What to work on –
Where a line of the listing below includes the word "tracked", reproduce that line.

Given entries –
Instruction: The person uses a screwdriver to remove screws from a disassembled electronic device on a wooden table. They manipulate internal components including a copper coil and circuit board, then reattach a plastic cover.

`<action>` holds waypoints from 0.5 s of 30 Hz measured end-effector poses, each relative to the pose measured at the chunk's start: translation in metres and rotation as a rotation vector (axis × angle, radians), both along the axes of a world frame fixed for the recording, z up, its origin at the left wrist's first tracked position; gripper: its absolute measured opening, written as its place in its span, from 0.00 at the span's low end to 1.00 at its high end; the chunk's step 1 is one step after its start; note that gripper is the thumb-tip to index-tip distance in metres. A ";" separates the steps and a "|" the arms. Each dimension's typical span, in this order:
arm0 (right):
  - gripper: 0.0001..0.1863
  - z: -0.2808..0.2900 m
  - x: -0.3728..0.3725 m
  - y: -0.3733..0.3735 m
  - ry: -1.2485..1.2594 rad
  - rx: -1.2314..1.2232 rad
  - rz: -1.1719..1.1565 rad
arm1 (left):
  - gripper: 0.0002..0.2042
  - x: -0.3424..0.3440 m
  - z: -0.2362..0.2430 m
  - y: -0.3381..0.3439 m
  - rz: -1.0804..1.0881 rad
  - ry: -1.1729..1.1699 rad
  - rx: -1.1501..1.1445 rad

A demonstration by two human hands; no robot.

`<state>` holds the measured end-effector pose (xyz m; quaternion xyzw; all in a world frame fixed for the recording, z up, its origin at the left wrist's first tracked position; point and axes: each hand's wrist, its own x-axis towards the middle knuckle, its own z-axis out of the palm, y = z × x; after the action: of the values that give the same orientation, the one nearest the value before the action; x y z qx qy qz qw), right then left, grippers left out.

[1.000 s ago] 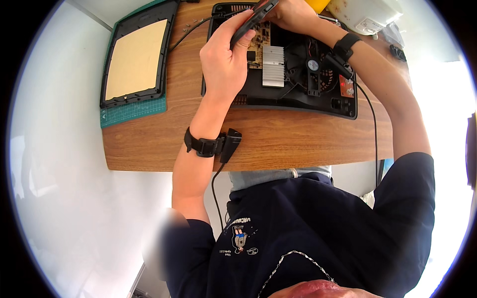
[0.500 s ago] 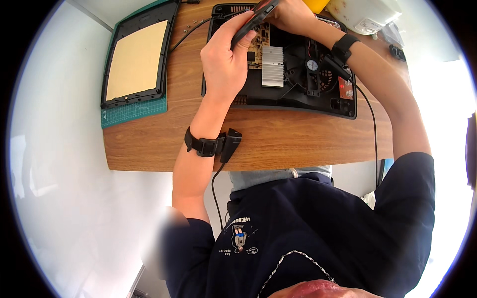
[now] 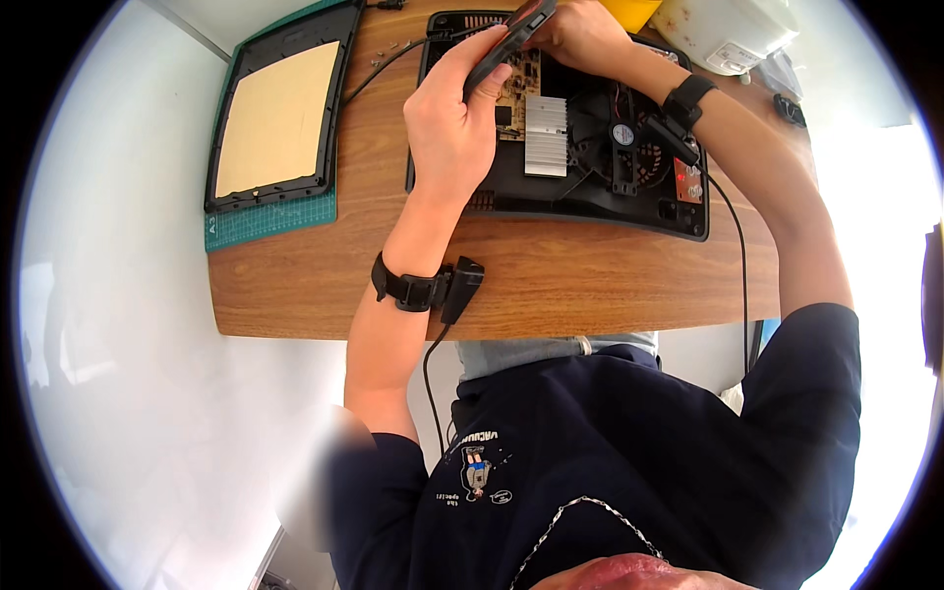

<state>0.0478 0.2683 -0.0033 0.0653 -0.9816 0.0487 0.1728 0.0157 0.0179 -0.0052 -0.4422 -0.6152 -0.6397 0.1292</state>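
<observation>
My left hand [image 3: 452, 128] is closed around a slim dark handheld device [image 3: 506, 49] with a reddish patch on its face, held tilted over the opened appliance. What kind of device it is I cannot make out. Beside its far end, my right hand [image 3: 585, 41] has curled fingers; whatever is in them is hidden. Below both hands lies the black appliance housing [image 3: 580, 211], inner side up. In it sit a brown circuit board [image 3: 519, 106], a silver finned heat sink [image 3: 546, 138], a black cooling fan [image 3: 622, 138] and a small red-brown board [image 3: 689, 181].
At left, a black frame with a cream panel [image 3: 280, 118] rests on a green cutting mat [image 3: 275, 226]. Small screws [image 3: 388, 54] lie near a black cable [image 3: 379, 71]. A white rounded appliance [image 3: 728, 34] and a yellow object [image 3: 629, 12] stand at the far right. Straps with cabled black units circle both wrists.
The whole view has shifted slightly. Both hands keep nearly the same pose over the housing, and the left still holds the dark device.
</observation>
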 end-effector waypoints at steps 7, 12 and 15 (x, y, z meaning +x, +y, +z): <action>0.05 0.001 0.002 -0.001 0.079 -0.014 0.054 | 0.14 -0.001 0.000 0.000 -0.008 -0.007 -0.016; 0.06 0.005 0.003 -0.007 0.154 -0.075 0.094 | 0.14 0.002 0.000 -0.003 -0.023 -0.039 -0.056; 0.05 0.001 0.002 -0.002 0.047 0.020 -0.066 | 0.14 0.001 0.002 0.000 -0.017 0.003 -0.016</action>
<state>0.0493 0.2667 -0.0025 0.0356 -0.9793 0.0315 0.1965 0.0168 0.0177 -0.0029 -0.4494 -0.6162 -0.6354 0.1212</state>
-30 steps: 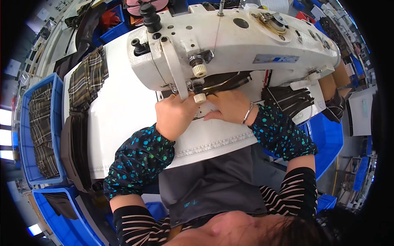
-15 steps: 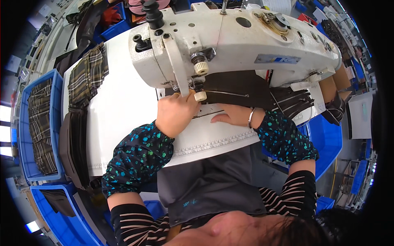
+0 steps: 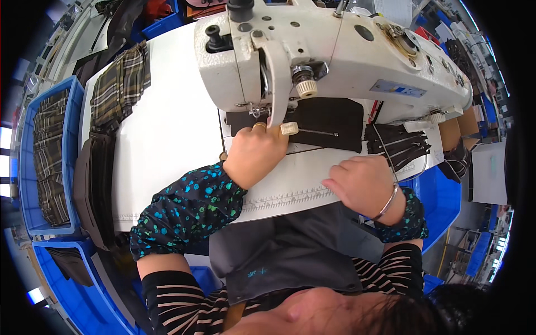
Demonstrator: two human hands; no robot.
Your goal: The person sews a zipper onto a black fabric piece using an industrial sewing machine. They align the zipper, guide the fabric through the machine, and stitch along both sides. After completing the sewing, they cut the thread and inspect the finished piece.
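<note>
My left hand [image 3: 258, 153], wearing a ring, is under the head of a white sewing machine [image 3: 335, 61]. Its fingers are closed at the near edge of a dark brown fabric piece [image 3: 335, 114], close to the needle area; the machine hides the fingertips. A zipper [image 3: 318, 132] with a silver pull runs across that piece. Off the fabric, my right hand [image 3: 363, 187] hovers over or rests on the white table [image 3: 167, 139] near its front ruler strip. Its thumb stands apart from the loosely bent fingers, and nothing shows in it.
Several dark zippers [image 3: 399, 144] lie in a bundle right of the fabric. Plaid pieces [image 3: 120, 86] and folded dark pieces [image 3: 95, 190] sit along the table's left side. A blue bin [image 3: 72, 162] of plaid pieces stands beyond them; another blue bin [image 3: 441, 195] is at the right.
My right hand has come off the fabric and moved right and nearer me. My left hand stays by the needle. The fabric lies flatter, apart from the zipper bundle. The whole view has shifted.
</note>
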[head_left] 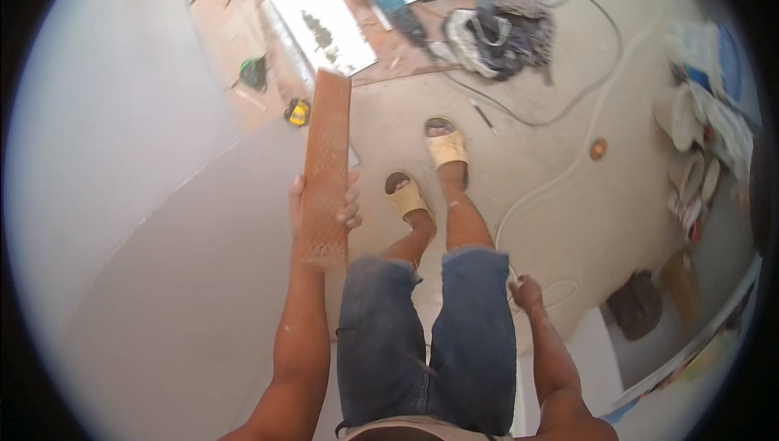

Answer –
`<action>` holds waypoints from 0.5 s of 30 Hz measured end-effector poses, each relative to the pose measured at the chunk's start: translation in metres and rotation as a rotation vector (axis × angle, radians), both along the axes of a world frame fixed for the recording, z up, its origin at the left wrist's first tracked position; gripper: its absolute measured opening, written as its place in its span, from 0.00 at the span's low end to 1.00 at its high end; the chunk's step 1 is one step after its start; note that gripper is the thumb-tip to index-tip distance in metres. A ";" separates the steps and a "|" the arms. Each dimension's typical span, in this order:
`<state>` holds the measured end-effector pose (xyz m; quaternion xyzw; all in a world frame fixed for the recording, z up, its origin at the left wrist's first tracked position; point and axes: each hand's wrist, its own x-axis towards the middle knuckle, its own z-axis out of the palm, y = z × x; after the action: of the values that give the same orientation, the one nearest the value before the action; x y z qx qy qz qw), right then left, grippers left out.

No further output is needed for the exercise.